Une semaine s'était rapidement écoulée. Max m'avait recontacté peu de temps après notre discussion. Je ressentais bizarrement comme une sorte de liberté en moi. J'étais envahis d'un sentiment de soulagement car j'allais servir pour quelque chose d'important. Cela me plaisait. J'avais hâte de savoir ce que nous allions faire pour résister à l'Allemagne et à Hitler. Hâte d'en savoir plus sur un tas de chose, hâte d'être mise dans la confidence, d'être prise pour une personne adulte et importante. Mais par dessus ce sentiment d'enthousiasme il y avait aussi la peur. J'avais cette crainte de l'inconnue, la peur de mourir et encore pire que la mort, j'avais peur de décevoir ma famille qui ne comprendrait peut être pas cet engagement...
Il était tard, aux environs de vingt deux heures, et il faisait froid. Je commençais à greloter sur place malgré mon foulard. Je me frottais les mains activement en espérant créer un peu de chaleur.

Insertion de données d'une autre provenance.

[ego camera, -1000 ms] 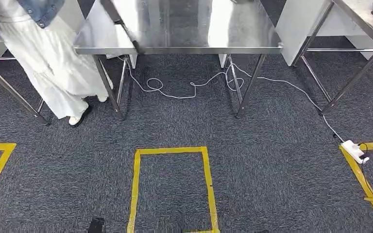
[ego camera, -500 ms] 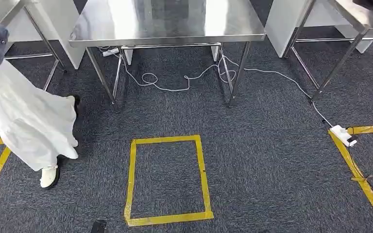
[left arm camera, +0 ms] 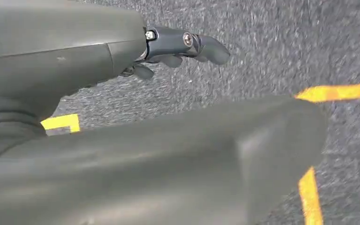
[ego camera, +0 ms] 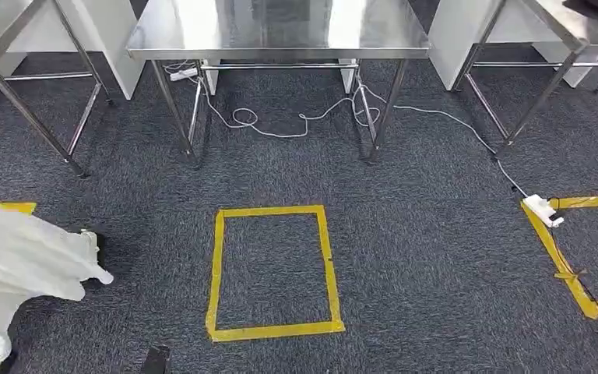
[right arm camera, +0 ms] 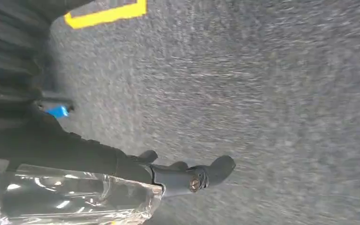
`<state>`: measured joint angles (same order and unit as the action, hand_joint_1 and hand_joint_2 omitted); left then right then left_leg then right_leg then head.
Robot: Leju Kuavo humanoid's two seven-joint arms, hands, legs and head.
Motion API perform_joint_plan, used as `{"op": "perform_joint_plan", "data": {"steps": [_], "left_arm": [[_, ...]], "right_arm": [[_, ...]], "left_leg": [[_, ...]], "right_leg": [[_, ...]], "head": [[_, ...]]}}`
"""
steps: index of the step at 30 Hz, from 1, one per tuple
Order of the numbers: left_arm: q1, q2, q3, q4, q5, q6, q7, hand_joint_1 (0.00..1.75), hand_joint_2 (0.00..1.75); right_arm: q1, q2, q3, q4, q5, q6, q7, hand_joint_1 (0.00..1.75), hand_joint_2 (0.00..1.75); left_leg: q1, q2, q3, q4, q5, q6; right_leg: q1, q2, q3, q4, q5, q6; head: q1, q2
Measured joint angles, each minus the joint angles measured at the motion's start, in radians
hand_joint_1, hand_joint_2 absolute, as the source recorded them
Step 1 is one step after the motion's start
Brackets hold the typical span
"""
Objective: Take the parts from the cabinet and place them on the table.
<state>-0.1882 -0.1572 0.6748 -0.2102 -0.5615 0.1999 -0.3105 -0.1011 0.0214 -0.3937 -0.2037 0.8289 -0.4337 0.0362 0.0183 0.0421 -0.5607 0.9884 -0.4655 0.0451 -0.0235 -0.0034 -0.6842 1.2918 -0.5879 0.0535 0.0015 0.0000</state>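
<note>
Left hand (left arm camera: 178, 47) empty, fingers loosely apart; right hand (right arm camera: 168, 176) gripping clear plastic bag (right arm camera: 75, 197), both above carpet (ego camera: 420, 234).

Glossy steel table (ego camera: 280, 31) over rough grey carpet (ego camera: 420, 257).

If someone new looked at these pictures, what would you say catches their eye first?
Probably the yellow tape rectangle on the dark carpet, straight ahead of the robot. Beyond it stands a shiny steel table with a white cable looped on the floor beneath. At the lower left, a person's white skirt reaches into the head view.
</note>
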Motion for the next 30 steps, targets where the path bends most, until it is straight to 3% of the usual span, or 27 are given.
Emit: {"op": "perform_joint_plan", "data": {"steps": [1,2,3,4,5,7,8,9,10,11,13,14,15,17,18,19,21,23,24,25,26,28,29,30], "left_arm": [[0.000,-0.001,0.000,0.000,-0.001,0.000,0.000,0.00,0.00],[0.000,-0.001,-0.001,0.000,-0.002,-0.001,0.000,0.00,0.00],[-0.001,-0.001,-0.003,0.000,-0.002,-0.001,0.000,0.00,0.00],[-0.001,0.001,-0.005,0.000,-0.002,-0.001,0.000,0.00,0.00],[-0.001,0.001,-0.006,0.000,-0.002,-0.002,0.000,0.00,0.00],[-0.003,0.001,-0.006,0.000,-0.002,-0.002,0.000,0.00,0.00],[-0.003,-0.001,-0.006,0.000,-0.002,-0.002,0.001,0.00,0.00],[-0.004,0.000,-0.006,0.000,-0.002,-0.003,0.001,0.00,0.00],[-0.004,0.000,-0.006,0.000,-0.002,-0.003,0.001,0.00,0.00],[-0.003,0.000,-0.006,0.000,-0.002,-0.005,0.002,0.00,0.00],[-0.001,0.000,-0.006,0.000,-0.002,-0.008,0.005,0.00,0.00],[0.000,0.000,-0.006,0.000,-0.002,-0.008,0.005,0.00,0.00],[0.000,0.000,-0.006,0.000,-0.002,-0.008,0.006,0.00,0.00],[0.000,0.000,-0.006,0.000,-0.002,-0.008,0.008,0.00,0.00],[0.000,0.001,-0.006,0.000,-0.002,-0.008,0.009,0.00,0.00],[0.000,0.005,-0.006,0.000,-0.002,-0.008,0.010,0.00,0.00],[-0.001,0.004,-0.006,0.000,-0.002,-0.008,0.011,0.00,0.00],[-0.002,0.002,-0.006,0.000,-0.002,-0.008,0.011,0.00,0.00],[-0.003,0.002,-0.006,0.000,-0.002,-0.008,0.011,0.00,0.00],[-0.003,0.002,-0.006,0.000,-0.002,-0.008,0.011,0.00,0.00],[-0.003,0.002,-0.006,0.000,-0.002,-0.009,0.011,0.00,0.00],[-0.001,0.002,-0.006,0.000,-0.002,-0.012,0.014,0.00,0.00],[-0.001,0.002,-0.006,0.000,-0.002,-0.012,0.015,0.00,0.00],[-0.001,0.002,-0.006,0.000,-0.002,-0.012,0.016,0.00,0.00]], "right_arm": [[0.001,0.000,0.000,0.000,0.002,0.001,0.000,0.00,0.00],[0.001,-0.001,0.000,0.000,0.003,0.000,0.000,0.00,0.00],[-0.001,0.000,-0.001,0.000,0.003,0.000,0.000,0.00,0.00],[-0.008,0.002,-0.001,0.000,0.003,0.000,0.000,0.00,0.00],[-0.012,0.000,-0.002,0.000,0.005,0.000,0.000,0.00,0.00],[0.000,0.002,-0.002,0.000,0.006,0.000,0.000,0.00,0.00],[0.006,0.001,-0.003,0.000,0.005,0.000,0.000,0.00,0.00],[0.009,0.003,-0.005,0.001,0.005,0.000,0.000,0.00,0.00],[0.006,0.003,-0.005,0.001,0.005,0.000,0.000,0.00,0.00],[0.002,0.003,-0.006,0.001,0.006,0.000,0.000,0.00,0.00],[-0.001,0.003,-0.008,0.001,0.005,0.000,0.000,0.00,0.00],[0.002,0.003,-0.008,0.001,0.005,0.001,0.001,0.00,0.00],[0.005,0.003,-0.009,0.001,0.005,0.003,0.001,0.00,0.00],[0.005,0.003,-0.010,0.002,0.005,0.007,0.001,0.00,0.00],[0.003,0.005,-0.010,0.002,0.005,0.008,0.001,0.00,0.00],[-0.001,0.007,-0.010,0.002,0.004,0.008,0.001,0.00,0.00],[-0.004,0.007,-0.010,0.002,0.004,0.008,0.001,0.00,0.00],[0.000,0.007,-0.010,0.002,0.004,0.008,0.001,0.00,0.00],[0.002,0.008,-0.010,0.002,0.004,0.007,0.001,0.00,0.00],[0.001,0.008,-0.010,0.002,0.004,0.007,0.001,0.00,0.00],[-0.003,0.009,-0.010,0.002,0.004,0.007,0.001,0.00,0.00],[-0.007,0.008,-0.010,0.002,0.003,0.008,0.001,0.00,0.00],[-0.005,0.008,-0.010,0.002,0.003,0.008,0.002,0.00,0.00],[-0.002,0.008,-0.010,0.002,0.001,0.010,0.004,0.00,0.00]], "left_leg": [[0.001,0.009,-0.005,0.000,0.005,-0.005],[0.003,0.020,-0.008,0.002,0.008,-0.010],[0.002,0.030,0.000,0.005,0.011,-0.016],[-0.010,0.041,-0.006,0.013,0.010,-0.022],[-0.010,0.050,-0.010,0.013,0.016,-0.030],[-0.006,0.066,-0.010,0.015,0.020,-0.036],[0.000,0.074,-0.009,0.016,0.021,-0.043],[0.007,0.036,-0.017,0.031,0.001,-0.053],[0.007,-0.003,-0.034,0.070,-0.038,-0.053],[0.007,-0.027,-0.067,0.150,-0.092,-0.052],[0.007,-0.040,-0.129,0.302,-0.158,-0.051],[0.007,-0.041,-0.139,0.335,-0.160,-0.048],[0.007,-0.041,-0.125,0.315,-0.139,-0.044],[0.007,-0.055,-0.045,0.175,-0.060,-0.034],[0.007,-0.094,0.002,0.086,-0.022,-0.026],[0.008,-0.140,0.022,0.047,-0.028,-0.020],[0.004,-0.120,0.025,0.029,-0.033,-0.024],[0.000,-0.098,0.023,0.023,-0.026,-0.016],[0.007,-0.077,0.024,0.010,-0.015,-0.007],[0.005,-0.070,0.021,0.009,-0.014,-0.002],[0.003,-0.054,0.020,0.009,-0.013,-0.001],[-0.002,-0.020,0.015,0.009,-0.013,0.000],[-0.003,-0.004,0.014,0.009,-0.012,0.000],[-0.003,0.012,0.013,0.010,-0.012,0.000]], "right_leg": [[-0.005,-0.001,0.048,-0.063,0.017,0.011],[-0.012,-0.015,0.118,-0.166,0.046,0.025],[-0.016,-0.051,0.179,-0.256,0.066,0.035],[-0.006,-0.076,0.200,-0.318,0.064,0.037],[-0.002,-0.050,0.200,-0.308,0.070,0.015],[-0.002,-0.034,0.180,-0.304,0.072,0.004],[-0.002,-0.026,0.179,-0.305,0.076,-0.011],[-0.013,-0.019,0.187,-0.307,0.083,-0.023],[-0.010,-0.012,0.180,-0.307,0.089,-0.034],[-0.007,-0.004,0.173,-0.306,0.095,-0.045],[0.002,0.017,0.161,-0.305,0.103,-0.054],[0.005,0.028,0.158,-0.305,0.105,-0.056],[0.007,0.040,0.158,-0.305,0.108,-0.054],[0.008,0.068,0.159,-0.304,0.111,-0.053],[0.008,0.081,0.160,-0.303,0.113,-0.050],[0.017,0.092,0.153,-0.299,0.115,-0.045],[0.012,0.112,0.135,-0.297,0.123,-0.032],[0.011,0.135,0.118,-0.303,0.133,-0.017],[0.012,0.095,0.111,-0.283,0.124,-0.018],[0.014,0.045,0.091,-0.253,0.106,-0.020],[0.012,0.024,0.058,-0.190,0.072,-0.025],[0.008,0.015,-0.020,-0.026,0.008,-0.026],[0.007,0.015,-0.039,0.020,-0.001,-0.018],[0.005,0.014,-0.027,0.007,0.009,-0.009]], "head": [[0.002,0.000],[0.001,0.000],[0.003,0.000],[0.010,0.000],[0.006,0.000],[-0.004,0.000],[-0.002,0.000],[-0.002,0.000],[-0.006,0.000],[-0.009,0.000],[-0.009,0.000],[-0.008,0.000],[-0.009,0.000],[-0.009,0.000],[-0.010,0.000],[-0.008,0.000],[-0.010,0.000],[-0.009,0.000],[-0.006,0.000],[-0.004,0.000],[0.001,0.000],[0.000,0.000],[0.003,0.000],[0.001,0.000]]}}
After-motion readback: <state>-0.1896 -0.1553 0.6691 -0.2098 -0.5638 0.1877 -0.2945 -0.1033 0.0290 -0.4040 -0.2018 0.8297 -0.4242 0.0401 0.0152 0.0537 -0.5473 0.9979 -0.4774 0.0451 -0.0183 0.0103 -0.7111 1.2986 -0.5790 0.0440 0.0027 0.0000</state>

Mais j'attendais bien devant la porte d'entrée d'appartements dont Max m'avait enseigné l'adresse. La rue était sombre et étroite, à la limite de faire peur. Mais j'étais à l'heure, comme prévu. J'attendais là, seule.

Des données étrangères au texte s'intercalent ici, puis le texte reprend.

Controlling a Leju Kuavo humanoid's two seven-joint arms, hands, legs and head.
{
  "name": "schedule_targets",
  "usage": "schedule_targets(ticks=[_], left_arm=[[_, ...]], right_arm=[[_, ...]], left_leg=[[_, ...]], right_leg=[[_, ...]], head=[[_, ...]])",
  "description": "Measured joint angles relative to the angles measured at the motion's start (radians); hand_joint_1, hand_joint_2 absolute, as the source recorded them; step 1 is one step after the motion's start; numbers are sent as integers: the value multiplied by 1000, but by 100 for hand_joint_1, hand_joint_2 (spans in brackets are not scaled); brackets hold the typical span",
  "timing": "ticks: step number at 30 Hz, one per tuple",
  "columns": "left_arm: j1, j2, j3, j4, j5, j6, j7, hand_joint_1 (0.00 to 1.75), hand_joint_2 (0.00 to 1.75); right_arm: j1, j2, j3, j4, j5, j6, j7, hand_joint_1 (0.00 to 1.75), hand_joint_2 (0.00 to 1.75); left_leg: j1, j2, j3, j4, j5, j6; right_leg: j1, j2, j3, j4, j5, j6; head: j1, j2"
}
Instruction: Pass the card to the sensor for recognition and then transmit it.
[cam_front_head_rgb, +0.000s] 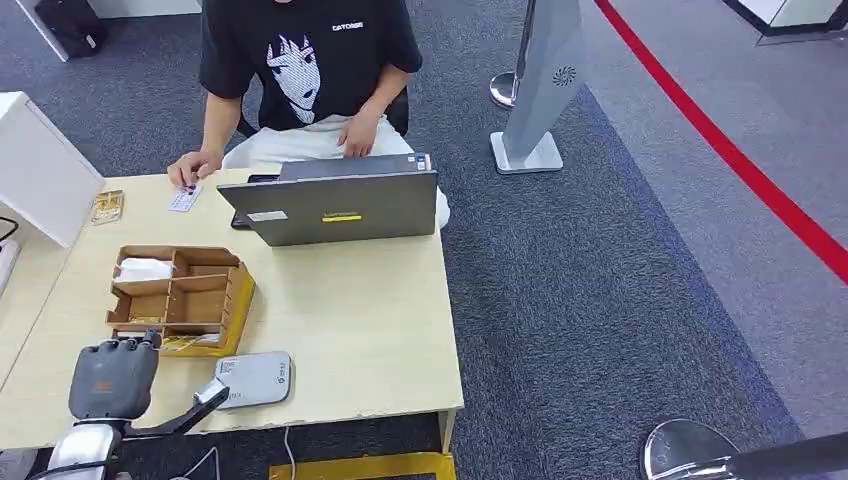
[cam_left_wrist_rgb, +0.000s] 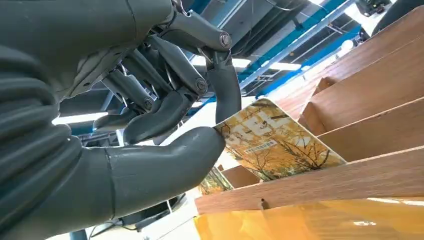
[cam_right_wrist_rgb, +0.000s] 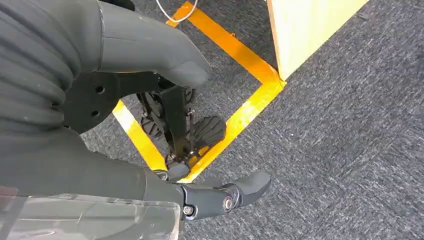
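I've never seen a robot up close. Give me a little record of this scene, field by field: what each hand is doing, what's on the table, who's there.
left hand: pinches a card between thumb and a finger, at the wooden organizer
right hand: hangs over the carpet, holding nothing, fingers apart
sensor: grey pad near the table's front edge, beside the organizer
laptop: open, facing the person
person: seated across the table, one hand on another card
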Motion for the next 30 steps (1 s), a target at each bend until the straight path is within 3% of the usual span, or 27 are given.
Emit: schedule_targets(ticks=[11,14,17,20,24,30], left_arm=[[-1,-2,2,15,0,29,7,175,175],[2,-16,13,-14,0,32,-30,175,175],[1,-63,59,-131,0,24,-131,175,175],[-20,-128,99,-317,2,-49,-209,175,175],[-47,-175,114,-469,2,-83,-227,175,175],[-48,-209,131,-540,1,-77,-219,175,175]], right_arm=[[-1,0,0,0,2,0,0,0,175],[-1,0,0,0,4,-2,0,0,175],[-1,0,0,0,6,-3,-1,0,175],[-1,0,-2,0,9,-6,-6,0,175],[-1,0,-8,0,10,-8,-10,0,175],[-1,4,-10,0,10,-18,-10,0,175]], left_leg=[[0,0,0,0,0,0],[0,0,0,0,0,0],[0,0,0,0,0,0],[0,0,-1,1,0,0],[-1,0,-1,1,0,0],[0,0,0,0,0,0]], right_leg=[[0,0,0,0,0,0],[0,0,0,0,0,0],[0,-1,-1,0,0,0],[0,0,-1,0,0,0],[-1,0,-1,0,0,0],[0,0,-1,0,0,0]], head=[[0,0],[0,0],[0,0],[1,0],[0,0],[0,0]])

- Ah ! Hélène, tu es là c'est parfait. Dépêche toi, entre. Me fit Max en apparaissant par surprise en ouvrant soudainement la porte. Victor, Jean, Margarette et Marcel sont à l'intérieur. On t'attendait.

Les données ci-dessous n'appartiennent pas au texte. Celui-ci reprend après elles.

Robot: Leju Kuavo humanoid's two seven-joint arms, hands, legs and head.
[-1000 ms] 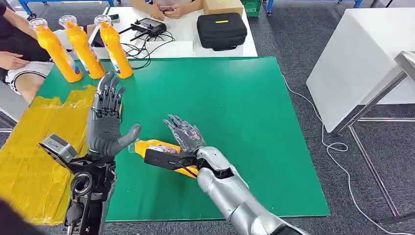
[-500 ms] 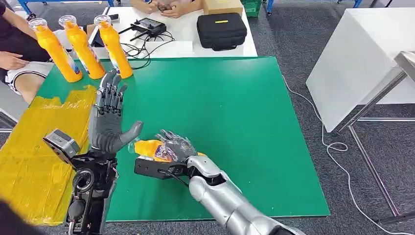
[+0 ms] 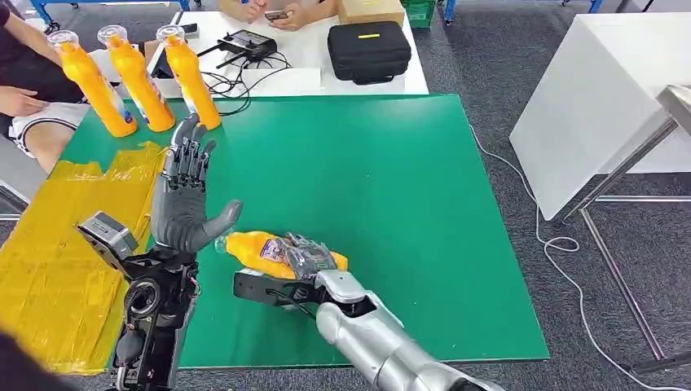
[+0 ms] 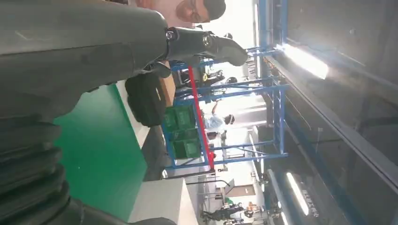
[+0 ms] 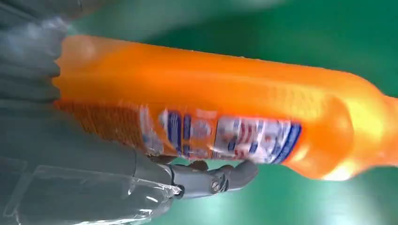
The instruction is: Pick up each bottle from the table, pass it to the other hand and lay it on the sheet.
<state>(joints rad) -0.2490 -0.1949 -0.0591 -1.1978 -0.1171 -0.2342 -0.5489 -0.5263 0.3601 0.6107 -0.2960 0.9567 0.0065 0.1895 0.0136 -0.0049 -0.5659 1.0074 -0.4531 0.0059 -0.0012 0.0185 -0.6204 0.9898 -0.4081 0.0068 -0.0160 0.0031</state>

Silencieuse et timide je suivis Max en me faisant toute petite. J'avais mal aux cuisses après avoir monté trois étages d'escaliers. Nous rentrâmes enfin dans un appartement. C'était un très grand salon assez chaleureux avec un grand tapis et une cheminée qui nous réchauffait agréablement, avec une petite cuisine, ainsi qu'une chambre avec un grand lit deux places. C'était un bel endroit. Un héritage du père de Margarette, décédé. En face de nous se trouvait les quatre camarades énoncés, assis autour d'une table. Ils me saluèrent tous avec de grands sourires. Ils avaient l'air sympathique.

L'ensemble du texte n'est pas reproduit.